Training AI to Learn Chinese

I built an AI that reads Mandarin characters - trained on handwritten data and controlled through an Arduino interface. In this article, I'll explain how I achieved this.

Supplies

For this project, you'll need:

1 x Breadboard
1 x Arduino Nano
1 x ST7789 IPS display (8 pins)
1 x Red LED (5mm)
1 x Green LED (5mm)
2 x 220Ω resistors
3 x push buttons
Male-to-male jumpers wires

You also need VS Code and Arduino IDE to run the coding files. They're available in this GitHub repository.

Video Tutorial

I've recently posted a tutorial about this project on YouTube. You can watch it here.

Introduction

This is the Chinese character for half (半). What you’re in the images above is the result of a fascinating experiment: I trained an AI to recognize handwritten Mandarin characters using a dataset I created myself. Then, I connected everything to an Arduino to make it interactive.

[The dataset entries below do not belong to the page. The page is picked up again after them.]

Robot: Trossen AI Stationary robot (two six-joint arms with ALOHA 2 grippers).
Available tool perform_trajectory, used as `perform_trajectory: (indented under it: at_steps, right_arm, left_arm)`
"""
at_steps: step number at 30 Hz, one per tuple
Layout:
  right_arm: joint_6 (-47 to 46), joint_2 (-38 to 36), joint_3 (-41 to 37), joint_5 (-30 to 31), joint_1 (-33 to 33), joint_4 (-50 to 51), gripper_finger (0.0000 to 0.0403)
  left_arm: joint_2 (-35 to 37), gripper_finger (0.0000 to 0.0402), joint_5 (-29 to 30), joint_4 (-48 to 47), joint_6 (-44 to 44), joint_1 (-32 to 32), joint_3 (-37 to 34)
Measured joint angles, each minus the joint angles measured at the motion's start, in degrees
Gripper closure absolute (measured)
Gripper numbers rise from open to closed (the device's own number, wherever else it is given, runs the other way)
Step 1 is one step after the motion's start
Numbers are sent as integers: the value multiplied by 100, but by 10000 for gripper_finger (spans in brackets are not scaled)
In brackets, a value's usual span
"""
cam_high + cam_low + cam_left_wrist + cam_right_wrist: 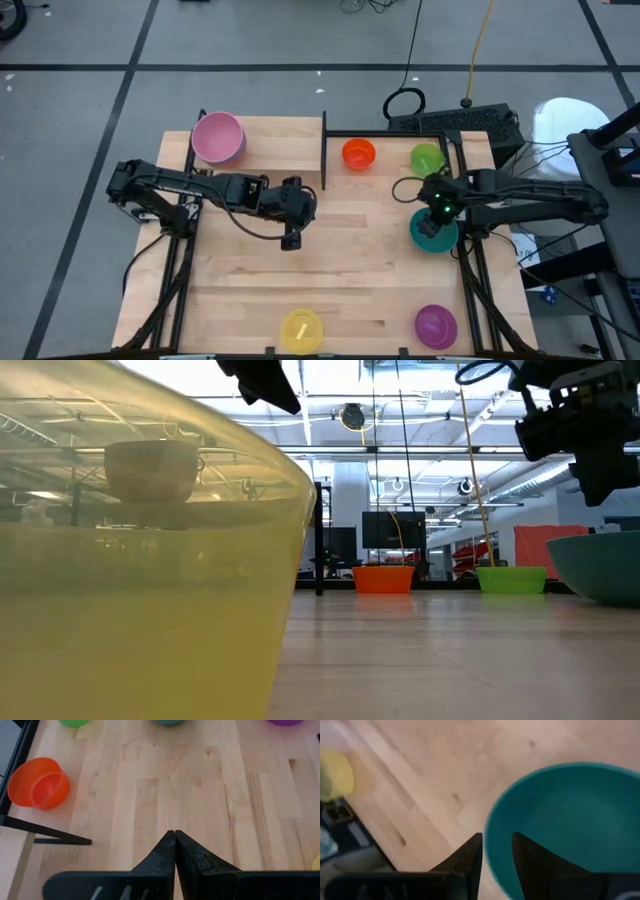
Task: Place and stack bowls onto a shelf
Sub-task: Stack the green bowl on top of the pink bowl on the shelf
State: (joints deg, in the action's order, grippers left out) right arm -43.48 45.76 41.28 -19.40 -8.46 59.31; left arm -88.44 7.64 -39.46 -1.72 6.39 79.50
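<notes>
**A:** Nearest the low camera, the yellow bowl (140, 560) fills the foreground at the table's near edge. What sits around it?

**B:** From above, the purple bowl (435, 325) rests to its right along the same near edge. At the far left, the pink bowl (217, 137) stands on the shelf (270, 150), beside the black upright (324, 150).

**A:** And past the upright?

**B:** The orange bowl (358, 153) lies just right of it on the tabletop (330, 270), the green bowl (427, 157) farther right, both along the far edge.

**A:** Where are the arms?

**B:** The right gripper (496, 851) hangs at the near-left rim of the teal bowl (570, 820) on the table's right side. Its fingers (470, 852) stand slightly apart, one outside the rim and one over the inside; whether they touch the wall cannot be told.

**A:** The left?

**B:** The left gripper (175, 836) is above bare wood at mid-table, its tips pressed together on nothing, well apart from every bowl.
</notes>
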Motion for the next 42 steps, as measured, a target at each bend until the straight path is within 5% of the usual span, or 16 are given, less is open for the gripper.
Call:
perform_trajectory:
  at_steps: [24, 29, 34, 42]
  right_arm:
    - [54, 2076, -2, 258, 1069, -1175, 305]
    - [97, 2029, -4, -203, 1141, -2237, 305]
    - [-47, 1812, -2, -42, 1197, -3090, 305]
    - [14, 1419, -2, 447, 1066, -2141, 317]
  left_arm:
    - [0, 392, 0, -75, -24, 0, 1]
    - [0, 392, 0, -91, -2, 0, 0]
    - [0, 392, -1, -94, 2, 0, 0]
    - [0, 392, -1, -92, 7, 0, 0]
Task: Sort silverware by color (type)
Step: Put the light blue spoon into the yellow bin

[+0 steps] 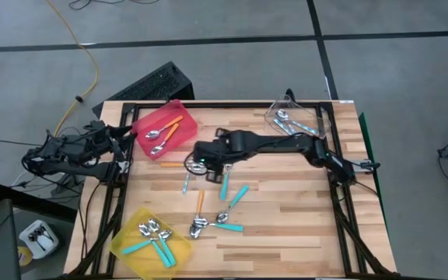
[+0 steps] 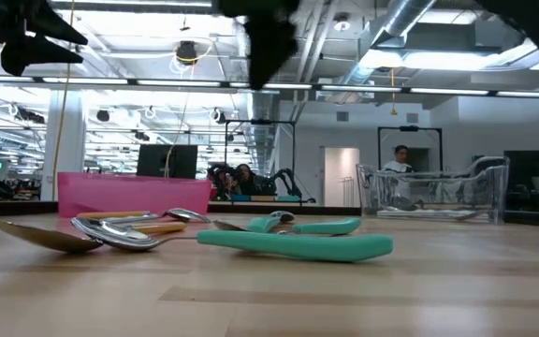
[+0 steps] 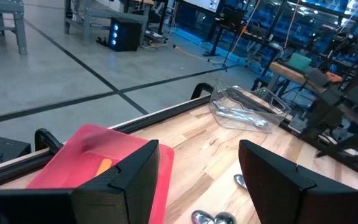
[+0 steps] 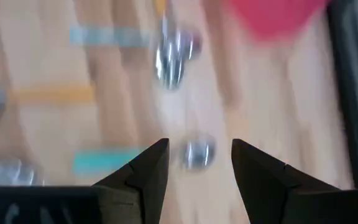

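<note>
1. Spreading across the wooden surface (image 1: pixel 286 225) are three bins: a red bin (image 1: pixel 164 129) at the far left with orange-handled spoons, a yellow bin (image 1: pixel 151 233) at the near left with teal ones, and a clear bin (image 1: pixel 298 118) at the far right with light blue ones.
2. Reaching from the right side over the middle, the right arm holds its right gripper (image 1: pixel 197 164) above the loose spoons (image 1: pixel 212 204), just near of the red bin. Its fingers stand partly apart with nothing between them.
3. Waiting off the left edge beside the red bin, the left gripper (image 3: pixel 194 180) has its fingers wide apart and empty.
4. Lying scattered mid-surface, the loose spoons include teal, orange and light blue handles, some in a small heap toward the near side.
5. Sitting directly below the right gripper in the right wrist view is a spoon bowl (image 4: pixel 197 152), its handle colour unclear there. In the high view a light blue spoon (image 1: pixel 186 183) lies just near of that gripper, its long axis running roughly far to near. The right arm is clearly nearer, so a short drop looks like the likely move.
</note>
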Tool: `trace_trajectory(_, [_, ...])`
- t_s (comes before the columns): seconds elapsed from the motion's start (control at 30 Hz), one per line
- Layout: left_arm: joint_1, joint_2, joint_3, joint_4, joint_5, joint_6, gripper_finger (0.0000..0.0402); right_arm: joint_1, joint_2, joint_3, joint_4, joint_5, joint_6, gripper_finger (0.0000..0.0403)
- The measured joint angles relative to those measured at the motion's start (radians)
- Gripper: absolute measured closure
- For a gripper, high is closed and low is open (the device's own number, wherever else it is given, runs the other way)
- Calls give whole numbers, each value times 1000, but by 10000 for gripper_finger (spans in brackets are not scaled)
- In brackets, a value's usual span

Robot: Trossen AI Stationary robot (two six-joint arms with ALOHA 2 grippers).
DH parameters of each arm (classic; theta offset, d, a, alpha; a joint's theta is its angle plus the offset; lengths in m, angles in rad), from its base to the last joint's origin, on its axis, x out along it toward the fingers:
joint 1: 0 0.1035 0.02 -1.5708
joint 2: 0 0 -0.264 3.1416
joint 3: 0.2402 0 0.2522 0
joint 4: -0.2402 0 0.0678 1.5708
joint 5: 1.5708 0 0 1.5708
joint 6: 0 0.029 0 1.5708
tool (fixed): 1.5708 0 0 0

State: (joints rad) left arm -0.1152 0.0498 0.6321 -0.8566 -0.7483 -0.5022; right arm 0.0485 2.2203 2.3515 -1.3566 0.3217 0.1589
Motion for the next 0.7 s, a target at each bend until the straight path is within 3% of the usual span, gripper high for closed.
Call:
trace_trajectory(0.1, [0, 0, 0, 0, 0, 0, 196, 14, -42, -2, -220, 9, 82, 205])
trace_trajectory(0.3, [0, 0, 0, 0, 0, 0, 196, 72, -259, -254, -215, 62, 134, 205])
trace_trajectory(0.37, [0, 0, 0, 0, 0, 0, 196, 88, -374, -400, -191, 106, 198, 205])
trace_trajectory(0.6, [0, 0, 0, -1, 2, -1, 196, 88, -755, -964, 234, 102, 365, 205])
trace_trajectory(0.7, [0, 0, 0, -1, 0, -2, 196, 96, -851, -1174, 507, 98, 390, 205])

The first four images show off the standard inference. The last five photos show the inference using the Arduino controller.

This entire system runs on a budget PC I built for under $300. The project combines data science, computer vision, coding, and electronics, and it started with a simple idea:

Could I teach a machine something I barely understood myself?

Let me walk you through how I made it happen.

Why I Built This

Some time ago, I started learning Simplified Mandarin. It’s been one of the hardest challenges I’ve taken on: the tones, the stroke order, memorizing characters - it’s a whole new way of thinking compared to my native language Portuguese.

And somewhere along the way, while struggling to memorize a character for the fifth time, I thought:

What if I tried to teach Mandarin to an AI?

I wasn’t just curious about whether it would work. I wanted to understand how an AI learns and whether its learning process could teach me something about my own. That’s when the idea took off.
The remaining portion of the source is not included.